**Task statement:**
Could you return the data below exactly as it appears?

******

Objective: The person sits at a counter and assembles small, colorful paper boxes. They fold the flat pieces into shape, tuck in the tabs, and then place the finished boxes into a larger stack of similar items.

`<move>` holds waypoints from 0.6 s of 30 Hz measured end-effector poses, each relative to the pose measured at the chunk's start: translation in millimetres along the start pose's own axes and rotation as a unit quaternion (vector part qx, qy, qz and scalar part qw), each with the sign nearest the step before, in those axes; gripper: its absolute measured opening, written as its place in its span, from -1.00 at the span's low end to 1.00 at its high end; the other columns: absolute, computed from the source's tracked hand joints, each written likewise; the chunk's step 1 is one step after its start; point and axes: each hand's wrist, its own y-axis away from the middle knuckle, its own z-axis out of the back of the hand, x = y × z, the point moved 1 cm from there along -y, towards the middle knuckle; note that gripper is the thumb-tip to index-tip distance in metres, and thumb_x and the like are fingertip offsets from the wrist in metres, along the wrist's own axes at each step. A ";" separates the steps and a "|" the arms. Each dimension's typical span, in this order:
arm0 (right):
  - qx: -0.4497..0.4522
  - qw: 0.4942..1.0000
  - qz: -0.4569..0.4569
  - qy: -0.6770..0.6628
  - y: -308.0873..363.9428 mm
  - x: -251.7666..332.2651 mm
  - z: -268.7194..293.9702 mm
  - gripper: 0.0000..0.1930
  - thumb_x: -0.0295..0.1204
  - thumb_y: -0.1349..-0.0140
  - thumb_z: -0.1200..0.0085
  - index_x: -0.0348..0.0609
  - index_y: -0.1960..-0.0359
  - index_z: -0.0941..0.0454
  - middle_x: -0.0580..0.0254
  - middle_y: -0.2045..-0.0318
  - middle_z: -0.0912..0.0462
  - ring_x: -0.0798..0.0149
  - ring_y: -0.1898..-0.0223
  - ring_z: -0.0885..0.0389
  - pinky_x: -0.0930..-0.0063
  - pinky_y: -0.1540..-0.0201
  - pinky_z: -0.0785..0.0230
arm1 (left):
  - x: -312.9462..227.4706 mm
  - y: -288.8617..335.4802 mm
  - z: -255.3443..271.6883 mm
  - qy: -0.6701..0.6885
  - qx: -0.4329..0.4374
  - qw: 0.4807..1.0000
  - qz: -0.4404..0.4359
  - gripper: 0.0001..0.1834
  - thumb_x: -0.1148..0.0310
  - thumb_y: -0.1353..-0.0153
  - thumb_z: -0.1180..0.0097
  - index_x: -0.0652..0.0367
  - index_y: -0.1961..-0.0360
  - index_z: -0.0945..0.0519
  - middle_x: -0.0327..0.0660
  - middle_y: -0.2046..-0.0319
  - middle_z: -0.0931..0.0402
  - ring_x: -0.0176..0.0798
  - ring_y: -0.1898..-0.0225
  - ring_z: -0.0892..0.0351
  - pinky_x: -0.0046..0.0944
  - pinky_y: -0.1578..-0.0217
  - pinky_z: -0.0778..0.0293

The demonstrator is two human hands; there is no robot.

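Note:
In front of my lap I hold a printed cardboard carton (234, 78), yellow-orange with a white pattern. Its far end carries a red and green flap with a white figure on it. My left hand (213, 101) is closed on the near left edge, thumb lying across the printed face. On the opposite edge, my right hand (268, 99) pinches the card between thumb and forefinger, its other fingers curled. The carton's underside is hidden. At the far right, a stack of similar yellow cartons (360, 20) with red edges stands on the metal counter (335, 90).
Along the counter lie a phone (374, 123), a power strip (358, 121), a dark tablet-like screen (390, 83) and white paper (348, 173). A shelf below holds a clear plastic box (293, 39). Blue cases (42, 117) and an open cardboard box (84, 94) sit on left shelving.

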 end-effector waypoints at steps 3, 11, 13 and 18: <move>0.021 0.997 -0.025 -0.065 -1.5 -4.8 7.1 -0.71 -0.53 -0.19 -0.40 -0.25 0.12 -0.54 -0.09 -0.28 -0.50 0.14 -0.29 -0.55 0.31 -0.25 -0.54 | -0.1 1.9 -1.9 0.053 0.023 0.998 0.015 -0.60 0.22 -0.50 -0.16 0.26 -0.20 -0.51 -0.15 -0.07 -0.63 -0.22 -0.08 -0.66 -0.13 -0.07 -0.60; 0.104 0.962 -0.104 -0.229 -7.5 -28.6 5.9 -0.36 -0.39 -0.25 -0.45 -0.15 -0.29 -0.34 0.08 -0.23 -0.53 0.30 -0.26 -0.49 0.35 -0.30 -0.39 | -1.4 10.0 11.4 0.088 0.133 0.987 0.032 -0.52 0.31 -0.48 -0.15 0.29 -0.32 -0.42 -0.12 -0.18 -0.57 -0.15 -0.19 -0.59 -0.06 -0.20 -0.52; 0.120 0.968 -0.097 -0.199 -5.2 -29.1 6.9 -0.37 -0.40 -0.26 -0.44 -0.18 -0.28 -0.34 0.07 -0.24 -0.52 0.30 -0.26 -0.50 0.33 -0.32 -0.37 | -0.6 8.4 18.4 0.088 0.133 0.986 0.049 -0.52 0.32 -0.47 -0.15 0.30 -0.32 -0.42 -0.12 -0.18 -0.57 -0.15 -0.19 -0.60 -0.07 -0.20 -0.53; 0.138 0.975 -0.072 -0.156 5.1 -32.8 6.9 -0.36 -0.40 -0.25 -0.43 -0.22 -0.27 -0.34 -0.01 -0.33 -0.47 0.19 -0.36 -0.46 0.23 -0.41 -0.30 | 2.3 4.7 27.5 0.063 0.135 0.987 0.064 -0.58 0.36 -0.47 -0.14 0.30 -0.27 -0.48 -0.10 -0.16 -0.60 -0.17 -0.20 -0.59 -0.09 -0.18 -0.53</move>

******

**Exercise result:**
Objective: The person sits at a counter and assembles small, colorful paper boxes. They fold the flat pieces into shape, tuck in the tabs, and then place the finished boxes into a larger stack of similar items.

`<move>` holds waypoints from 0.6 s of 30 Hz measured end-effector poses, each relative to the pose measured at the chunk's start: translation in millimetres along the start pose's own axes and rotation as a unit quaternion (vector part qx, qy, qz and scalar part qw), each with the sign nearest the step before, in those axes; gripper: its absolute measured opening, written as its place in its span, from -1.00 at the span's low end to 1.00 at its high end; the other columns: absolute, computed from the source's tracked hand joints, each written likewise; the chunk's step 1 is one step after its start; point and axes: each hand's wrist, its own y-axis away from the middle knuckle, its own z-axis out of the back of the hand, x = y × z, the point moved 1 cm from there along -y, towards the middle knuckle; note that gripper is the thumb-tip to index-tip distance in metres, and thumb_x and the like are fingertip offsets from the wrist in metres, along the wrist's own axes at each step. A ";" separates the steps and a "|" the arms. Each dimension's typical span, in this order:
arm0 (right):
  - qx: -0.4497..0.4522
  - qw: 0.4942..1.0000
  - qz: -0.4569..0.4569
  - qy: -0.6770..0.6628
  - y: -308.0873..363.9428 mm
  - x: -251.7666..332.2651 mm
  - z: -268.7194..293.9702 mm
  - gripper: 0.0000..0.1930
  - thumb_x: -0.0295..0.1204
  - thumb_y: -0.1349..-0.0140
  - thumb_z: -0.1200..0.0085
  - index_x: -0.0348..0.0609
  - index_y: -0.1960..-0.0359
  - index_z: -0.0941..0.0454
  - middle_x: -0.0580..0.0254
  - middle_y: -0.2045..-0.0318
  - middle_z: -0.0912..0.0462
  - ring_x: -0.0798..0.0149
  - ring_y: -0.1898..-0.0223
  - ring_z: -0.0885..0.0389
  - pinky_x: -0.0930..-0.0063
  - pinky_y: -0.1540..-0.0201
  - pinky_z: -0.0785..0.0230
arm1 (left):
  - x: -312.9462..227.4706 mm
  - y: -288.8617..335.4802 mm
  - z: -255.3443..271.6883 mm
  - qy: -0.6701..0.6885
  - qx: -0.4329..0.4374
  - qw: 0.4807..1.0000
  - qz: -0.4404..0.4359
  - gripper: 0.0001..0.1834
  - thumb_x: -0.1148..0.0310
  - thumb_y: -0.1353..-0.0153
  - thumb_z: -0.1180..0.0097
  - index_x: -0.0652..0.0367
  - index_y: -0.1961..-0.0360
  - index_z: -0.0945..0.0519
  - middle_x: -0.0327..0.0660
  - middle_y: -0.2046..-0.0319
  - middle_z: -0.0931..0.0402
  - ring_x: -0.0176..0.0798
  - ring_y: -0.1898..-0.0225
  - ring_z: -0.0892..0.0351
  - pinky_x: -0.0046..0.0944
  - pinky_y: -0.1578..-0.0217
  - pinky_z: -0.0778..0.0293

The demonstrator is two human hands; there is no robot.

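Note:
In front of my lap I hold a printed cardboard carton (234, 78), yellow-orange with a white pattern. Its far end carries a red and green flap with a white figure on it. My left hand (213, 101) is closed on the near left edge, thumb lying across the printed face. On the opposite edge, my right hand (268, 99) pinches the card between thumb and forefinger, its other fingers curled. The carton's underside is hidden. At the far right, a stack of similar yellow cartons (360, 20) with red edges stands on the metal counter (335, 90).
Along the counter lie a phone (374, 123), a power strip (358, 121), a dark tablet-like screen (390, 83) and white paper (348, 173). A shelf below holds a clear plastic box (293, 39). Blue cases (42, 117) and an open cardboard box (84, 94) sit on left shelving.
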
 end-effector waypoints at steps 3, 11, 13 and 18: <move>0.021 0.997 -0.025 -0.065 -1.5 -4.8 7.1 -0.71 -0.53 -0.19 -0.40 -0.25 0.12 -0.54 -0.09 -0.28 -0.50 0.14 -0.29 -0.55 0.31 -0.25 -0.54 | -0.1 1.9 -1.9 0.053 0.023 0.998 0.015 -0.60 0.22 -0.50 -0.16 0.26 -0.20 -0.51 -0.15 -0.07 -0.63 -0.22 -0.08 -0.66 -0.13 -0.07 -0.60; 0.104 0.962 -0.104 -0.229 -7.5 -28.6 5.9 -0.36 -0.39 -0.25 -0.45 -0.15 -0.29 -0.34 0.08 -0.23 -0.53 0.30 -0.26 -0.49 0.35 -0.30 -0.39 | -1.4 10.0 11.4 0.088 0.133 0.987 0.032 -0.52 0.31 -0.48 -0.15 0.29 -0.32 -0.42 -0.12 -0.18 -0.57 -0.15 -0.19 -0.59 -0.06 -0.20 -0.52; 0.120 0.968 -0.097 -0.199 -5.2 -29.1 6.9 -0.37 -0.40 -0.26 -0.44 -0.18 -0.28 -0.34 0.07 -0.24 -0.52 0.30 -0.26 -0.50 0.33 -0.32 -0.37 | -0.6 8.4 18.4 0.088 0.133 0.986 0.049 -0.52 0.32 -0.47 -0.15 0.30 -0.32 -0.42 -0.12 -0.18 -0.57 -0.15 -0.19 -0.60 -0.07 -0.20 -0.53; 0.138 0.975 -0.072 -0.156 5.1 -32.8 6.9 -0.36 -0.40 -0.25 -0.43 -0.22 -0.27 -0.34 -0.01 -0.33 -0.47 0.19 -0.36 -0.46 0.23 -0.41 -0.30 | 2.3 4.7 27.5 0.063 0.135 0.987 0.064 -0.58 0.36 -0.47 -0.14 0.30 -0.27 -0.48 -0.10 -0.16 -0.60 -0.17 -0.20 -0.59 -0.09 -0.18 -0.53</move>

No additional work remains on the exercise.